The LDH is another biomarker that has been investigated for its role in COVID-19 infection (35). The evidence shows that there are significant differences in the LDH levels of COVID-19 patients (15). The LDH is an intracellular enzyme that catalyzes the reciprocal conversion of pyruvate and lactate (36). It has been used as a marker of cardiac injuries (37). Due to the presence of LDH in the lung tissue, COVID-19 patients might release excessive amounts of this enzyme in circulation. Studies have demonstrated a correlation between LDH levels and worse outcomes among COVID-19 patients (38, 39). The present study’s results showed a decrease in LDH levels in CP-treated patients, which might be a sign of controlling LDH levels by plasma injection and preventing the unpleasant consequences of the disease.

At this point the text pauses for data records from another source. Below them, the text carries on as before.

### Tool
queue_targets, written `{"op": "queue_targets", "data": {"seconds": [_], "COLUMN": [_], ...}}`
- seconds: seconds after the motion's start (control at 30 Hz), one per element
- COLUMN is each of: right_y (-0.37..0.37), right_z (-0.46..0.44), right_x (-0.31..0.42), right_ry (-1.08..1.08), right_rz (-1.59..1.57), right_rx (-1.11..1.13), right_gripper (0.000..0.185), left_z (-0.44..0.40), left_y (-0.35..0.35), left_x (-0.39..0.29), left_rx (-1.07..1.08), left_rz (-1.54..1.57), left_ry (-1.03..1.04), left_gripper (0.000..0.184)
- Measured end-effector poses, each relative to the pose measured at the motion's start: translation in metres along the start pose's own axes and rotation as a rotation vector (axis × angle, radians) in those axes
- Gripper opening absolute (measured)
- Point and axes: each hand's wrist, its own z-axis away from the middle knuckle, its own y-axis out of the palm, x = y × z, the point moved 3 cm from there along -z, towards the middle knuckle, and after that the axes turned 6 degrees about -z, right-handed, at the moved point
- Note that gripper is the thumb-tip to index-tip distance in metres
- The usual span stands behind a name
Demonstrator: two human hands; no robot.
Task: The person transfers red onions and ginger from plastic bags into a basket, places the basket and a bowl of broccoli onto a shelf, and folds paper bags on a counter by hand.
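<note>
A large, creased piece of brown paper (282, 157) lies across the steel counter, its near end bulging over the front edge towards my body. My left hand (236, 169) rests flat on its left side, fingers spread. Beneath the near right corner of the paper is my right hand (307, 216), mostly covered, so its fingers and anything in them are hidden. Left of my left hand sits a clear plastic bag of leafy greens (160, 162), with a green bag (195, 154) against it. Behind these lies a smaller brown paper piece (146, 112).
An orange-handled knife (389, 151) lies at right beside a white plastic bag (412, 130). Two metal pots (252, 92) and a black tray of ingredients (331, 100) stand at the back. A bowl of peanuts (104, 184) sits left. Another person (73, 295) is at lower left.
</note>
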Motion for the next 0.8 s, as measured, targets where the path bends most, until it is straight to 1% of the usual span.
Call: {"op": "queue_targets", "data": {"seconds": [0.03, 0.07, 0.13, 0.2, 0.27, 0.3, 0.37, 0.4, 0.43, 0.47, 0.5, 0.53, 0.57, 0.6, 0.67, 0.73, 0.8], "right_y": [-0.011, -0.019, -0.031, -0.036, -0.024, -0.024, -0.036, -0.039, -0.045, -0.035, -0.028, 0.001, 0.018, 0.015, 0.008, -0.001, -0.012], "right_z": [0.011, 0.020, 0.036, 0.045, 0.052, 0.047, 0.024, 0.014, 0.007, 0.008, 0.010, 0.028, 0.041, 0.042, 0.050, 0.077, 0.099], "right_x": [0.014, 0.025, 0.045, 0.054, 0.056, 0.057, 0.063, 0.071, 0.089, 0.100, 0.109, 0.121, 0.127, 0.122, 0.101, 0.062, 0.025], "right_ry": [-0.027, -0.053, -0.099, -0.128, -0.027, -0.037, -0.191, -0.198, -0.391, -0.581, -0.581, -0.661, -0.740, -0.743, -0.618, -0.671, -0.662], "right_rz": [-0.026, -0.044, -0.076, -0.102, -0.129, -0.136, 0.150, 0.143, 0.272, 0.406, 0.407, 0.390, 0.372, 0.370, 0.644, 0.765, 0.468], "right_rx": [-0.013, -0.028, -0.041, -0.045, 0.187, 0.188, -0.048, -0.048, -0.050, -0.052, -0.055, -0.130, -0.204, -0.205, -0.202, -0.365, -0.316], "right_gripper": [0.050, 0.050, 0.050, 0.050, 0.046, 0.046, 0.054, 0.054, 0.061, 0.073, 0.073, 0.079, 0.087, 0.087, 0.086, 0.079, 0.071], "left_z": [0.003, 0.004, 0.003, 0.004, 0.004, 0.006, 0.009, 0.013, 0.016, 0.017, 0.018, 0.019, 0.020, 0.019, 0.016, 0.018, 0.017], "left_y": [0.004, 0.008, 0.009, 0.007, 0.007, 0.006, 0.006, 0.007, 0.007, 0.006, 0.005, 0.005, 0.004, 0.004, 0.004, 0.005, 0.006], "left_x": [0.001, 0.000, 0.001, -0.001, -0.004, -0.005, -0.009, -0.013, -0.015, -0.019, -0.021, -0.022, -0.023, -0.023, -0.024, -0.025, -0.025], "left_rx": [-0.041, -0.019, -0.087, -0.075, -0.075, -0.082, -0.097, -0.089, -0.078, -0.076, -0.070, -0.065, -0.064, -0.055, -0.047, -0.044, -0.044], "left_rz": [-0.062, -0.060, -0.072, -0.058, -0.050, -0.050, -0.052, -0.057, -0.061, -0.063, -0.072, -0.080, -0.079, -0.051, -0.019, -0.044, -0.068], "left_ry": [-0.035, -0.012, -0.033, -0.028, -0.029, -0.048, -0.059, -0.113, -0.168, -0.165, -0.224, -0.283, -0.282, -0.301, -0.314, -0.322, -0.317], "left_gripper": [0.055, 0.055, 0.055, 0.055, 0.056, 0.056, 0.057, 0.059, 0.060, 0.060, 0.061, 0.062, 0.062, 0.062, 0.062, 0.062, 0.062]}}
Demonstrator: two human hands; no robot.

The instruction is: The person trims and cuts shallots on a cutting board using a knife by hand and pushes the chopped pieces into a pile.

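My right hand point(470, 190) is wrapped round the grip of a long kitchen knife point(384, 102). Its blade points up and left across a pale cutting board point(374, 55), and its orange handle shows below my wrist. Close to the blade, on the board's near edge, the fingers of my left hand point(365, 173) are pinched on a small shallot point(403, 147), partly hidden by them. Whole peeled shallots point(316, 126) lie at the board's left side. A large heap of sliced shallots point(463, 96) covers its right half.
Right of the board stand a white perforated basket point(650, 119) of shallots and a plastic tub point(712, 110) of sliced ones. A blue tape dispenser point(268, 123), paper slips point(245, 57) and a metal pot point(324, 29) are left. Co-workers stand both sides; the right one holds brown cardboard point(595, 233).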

There was no age or gender subgroup analysis in the literature; even one study stated that age was a poor prognostic factor (40). Nevertheless, in the current study, the patients under 50 years showed significant changes in SpO2 and lymphocyte count on the fourth and seventh days after CP transfusion. Additionally, there were significant differences between males and females in the aforementioned factors on the fourth and seventh days after CP treatment. This result shows that in future studies, age and gender should be considered effective factors in the treatment and control of the severity of infection in younger individuals or specific gender.
There were the following limitations in this study:
(1) One week after the CP injection, the patients could not be followed up because most of them died during the treatment;
(2) It was very difficult to find patients based on the inclusion and exclusion criteria;
(3) There were not enough individuals who had recovered from COVID-19 who met the conditions for plasma donation based on this study’s inclusion and exclusion criteria;
(4) It was difficult to find patients with a similar treatment regimen.
In conclusion, this study showed the potential impact of CP therapy on the important clinical parameters of COVID-19, including lymphocyte count, D-dimer, and ESR. However, further comprehensive studies are required to explore the effects of CP on other clinical factors. Overall, plasma therapy can reduce mortality and more severe symptoms. Therefore, in the absence of drugs that can suppress the infection, it can be a good way to control viral infections, such as COVID-19.